Op zijn beurt hekelt Prof. Fransen op scherpe wijze de hardvochtigheid van een partijdige repressie. Het wordt meer dan tijd het gepleegde onrecht te herstellen, want de slachtoffers zijn aan het einde van hun geduld gekomen.
Spreker betwijfelt of het in de huidige unitaire staatsstructuur wel mogelijk zal zijn tot een gezonde regeling van het Vlaams-Waals probleem te komen. De beginfout ligt immers in de stichting zelve van de eenheidsstaat, wanneer in werkelijkheid deze staat, van zijn ontstaan af, plurinationaal was.
In zijn slotwoord wekte Prof. Fransen de Vlaamse studenten op tot meer idealisme en karaktervastheid, wijzende op het bezielende voorbeeld van de helden van 1302, talloze Vlaamse strijders en leiders, en de rasechte Vlaamse leeuwen die onder het vernielde IJzerkruis begraven liggen.
Na de gezamenlijke uitvoering van ‘De Torens van Vlaanderen’, onder leiding van de toondichter Lieven Duvosel, weerklonk - door de duizendkoppige menigte nagezegd - de aangrijpende ‘Eed van Trouw’ over de wijde IJzervlakte.
De indrukwekkende Bedevaart, die dit jaar werd gehouden onder het motto ‘Een volk zal nooit vergaan’, liep ten slotte ten einde onder het zingen van een dreunende ‘Vlaamse Leeuw’.

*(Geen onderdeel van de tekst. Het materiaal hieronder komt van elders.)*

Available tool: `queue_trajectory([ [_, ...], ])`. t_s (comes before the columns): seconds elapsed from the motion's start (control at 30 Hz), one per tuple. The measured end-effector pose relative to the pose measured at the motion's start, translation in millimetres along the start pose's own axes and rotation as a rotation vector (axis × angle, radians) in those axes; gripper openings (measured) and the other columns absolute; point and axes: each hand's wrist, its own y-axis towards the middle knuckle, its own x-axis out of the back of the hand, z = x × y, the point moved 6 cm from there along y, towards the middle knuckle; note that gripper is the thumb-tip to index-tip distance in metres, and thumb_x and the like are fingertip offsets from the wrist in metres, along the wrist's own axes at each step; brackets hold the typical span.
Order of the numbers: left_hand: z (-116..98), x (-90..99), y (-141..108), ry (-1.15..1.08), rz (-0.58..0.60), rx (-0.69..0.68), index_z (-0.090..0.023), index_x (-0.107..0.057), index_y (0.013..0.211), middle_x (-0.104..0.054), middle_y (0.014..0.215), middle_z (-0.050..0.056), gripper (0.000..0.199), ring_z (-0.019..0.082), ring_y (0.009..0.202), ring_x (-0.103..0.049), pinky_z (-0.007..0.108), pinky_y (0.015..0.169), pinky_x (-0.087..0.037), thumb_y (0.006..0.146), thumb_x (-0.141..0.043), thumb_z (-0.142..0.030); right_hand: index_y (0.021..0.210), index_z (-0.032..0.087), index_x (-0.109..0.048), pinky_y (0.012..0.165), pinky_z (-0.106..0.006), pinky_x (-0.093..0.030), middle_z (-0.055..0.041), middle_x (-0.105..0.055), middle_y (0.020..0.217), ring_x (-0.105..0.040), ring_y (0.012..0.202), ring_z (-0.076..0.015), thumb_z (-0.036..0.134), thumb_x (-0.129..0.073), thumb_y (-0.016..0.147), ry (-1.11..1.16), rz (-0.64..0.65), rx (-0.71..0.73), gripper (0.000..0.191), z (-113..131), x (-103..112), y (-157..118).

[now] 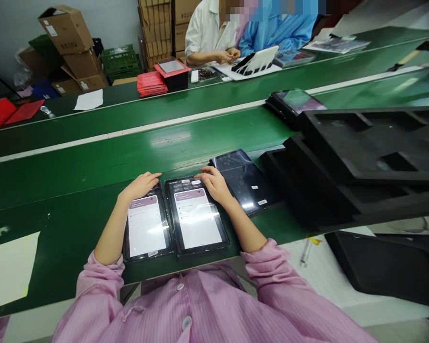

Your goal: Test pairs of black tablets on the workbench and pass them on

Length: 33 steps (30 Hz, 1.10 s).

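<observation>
Two tablets with lit screens lie side by side on the green workbench in front of me. Over the top end of the left tablet [148,228] rests my left hand [140,186], its fingers stretched toward the upper edge. My right hand [214,183] lies at the top right corner of the right tablet [198,219], fingers extended and holding nothing. Both screens show a white panel under a purple band. Just right of my right hand is a dark tablet [243,176] with its screen off and small white labels on it.
Black foam trays [379,147] are stacked at the right, with more tablets [295,102] behind them. A pale paper sheet [12,269] lies at the left. Across the conveyor [128,147], two people work beside red pouches [152,85]. A black tray [389,267] sits lower right.
</observation>
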Motion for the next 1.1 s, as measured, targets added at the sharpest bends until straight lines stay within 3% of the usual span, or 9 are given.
queue_trajectory([
  [0.17,-20,-4.4,6,0.232,0.021,-0.034,-0.020,-0.065,0.119,-0.064,0.112,0.009,0.048,0.025,0.110,-0.059,0.035,0.093,-0.045,0.104,-0.021,-0.035,0.105,0.023,-0.078,0.100,-0.049,-0.047,-0.0121,-0.062,0.115,-0.059,0.112,-0.0292,0.048,-0.033,0.103,-0.004,-0.002,-0.021,0.052,-2,1,0],
  [0.4,-13,12.6,1,0.254,-0.045,0.178,-0.025,-0.061,0.099,-0.072,0.101,0.005,0.047,0.026,0.092,-0.067,0.032,0.074,-0.045,0.103,-0.019,-0.045,0.105,0.022,-0.077,0.101,-0.048,-0.047,-0.0124,-0.062,0.115,-0.059,0.112,-0.0280,0.048,-0.032,0.103,-0.013,-0.017,-0.049,0.051,0,6,1],
  [0.53,-2,17.6,0,0.168,-0.055,0.159,-0.027,-0.061,0.098,-0.073,0.096,0.003,0.054,0.025,0.089,-0.068,0.032,0.075,-0.047,0.103,-0.013,-0.050,0.122,0.021,-0.067,0.103,-0.047,-0.045,-0.0127,-0.064,0.117,-0.059,0.113,-0.0280,0.044,-0.034,0.102,0.009,-0.027,-0.087,0.045,-2,4,2],
  [0.6,-1,16.4,0,0.159,-0.037,0.103,-0.026,-0.063,0.097,-0.073,0.097,0.004,0.057,0.025,0.092,-0.068,0.036,0.086,-0.048,0.103,-0.012,-0.049,0.130,0.018,-0.060,0.101,-0.047,-0.046,-0.0143,-0.065,0.115,-0.061,0.108,-0.0282,0.043,-0.039,0.100,0.002,-0.049,-0.170,0.045,-9,2,1],
  [0.67,-2,13.8,0,0.169,-0.013,0.050,-0.024,-0.066,0.099,-0.074,0.103,0.005,0.056,0.025,0.100,-0.067,0.045,0.104,-0.042,0.102,-0.015,-0.046,0.125,0.014,-0.060,0.097,-0.045,-0.047,-0.0156,-0.067,0.111,-0.062,0.103,-0.0283,0.041,-0.043,0.098,-0.022,-0.064,-0.300,0.042,-20,1,-1],
  [0.77,-10,8.5,-3,0.171,0.022,0.002,-0.024,-0.067,0.114,-0.068,0.127,0.006,0.052,0.026,0.119,-0.061,0.058,0.120,-0.020,0.102,-0.021,-0.046,0.100,0.016,-0.066,0.091,-0.041,-0.047,-0.0142,-0.070,0.100,-0.063,0.096,-0.0269,0.040,-0.043,0.097,-0.022,-0.004,-0.449,0.033,-30,-5,-4],
  [0.9,-27,-4.2,-10,0.190,0.072,-0.072,-0.027,-0.050,0.145,-0.050,0.151,0.008,0.054,0.029,0.141,-0.042,0.065,0.120,-0.009,0.102,-0.024,-0.048,0.080,0.020,-0.061,0.088,-0.037,-0.046,-0.0075,-0.069,0.087,-0.062,0.089,-0.0237,0.048,-0.047,0.093,0.136,-0.012,-0.511,0.034,-32,-8,-5],
  [1.0,-37,-15.4,-11,0.219,0.113,-0.125,-0.025,-0.039,0.152,-0.043,0.156,0.010,0.056,0.031,0.146,-0.034,0.067,0.119,-0.004,0.102,-0.027,-0.045,0.073,0.021,-0.057,0.085,-0.037,-0.047,-0.0051,-0.067,0.080,-0.061,0.086,-0.0238,0.062,-0.048,0.087,0.313,-0.079,-0.579,0.044,-36,-11,-5],
  [1.1,-37,-19.0,-11,0.212,0.127,-0.117,-0.023,-0.034,0.155,-0.040,0.158,0.011,0.057,0.030,0.148,-0.031,0.068,0.119,0.002,0.102,-0.029,-0.042,0.080,0.021,-0.060,0.080,-0.037,-0.051,-0.0067,-0.069,0.084,-0.064,0.085,-0.0242,0.073,-0.039,0.087,0.507,-0.110,-0.605,0.056,-34,-14,-4],
])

Enkele jonge Vlamingen hadden tijdens deze uitvoering een wimpel met de woorden ‘Amnestie’ langs één der wanden van de Paxpoort neergelaten. Lang bleef hij er echter niet hangen, want dit stille gebaar was blijkbaar niet naar de zin van sommige leden van het Bedevaartcomité, die de wimpel deden intrekken. Hetgeen aan een Franstalig blad uit Brussel de overweging in de pen gaf dat het wel moeilijk viel de zonderlinge houding van het Bedevaartcomité te verklaren, dat aan de ene kant voor de amnestiegedachte in de bres stond, en aan de andere kant een schuchtere poging om deze amnestiegedachte te propageren wilde beletten. Voor een keer moeten wij eerlijk toegeven dat deze Brusselse krant, die anders de Vlamingen niet in het hart draagt, althans op dit punt, overschot van gelijk heeft gehad.
M.v.G.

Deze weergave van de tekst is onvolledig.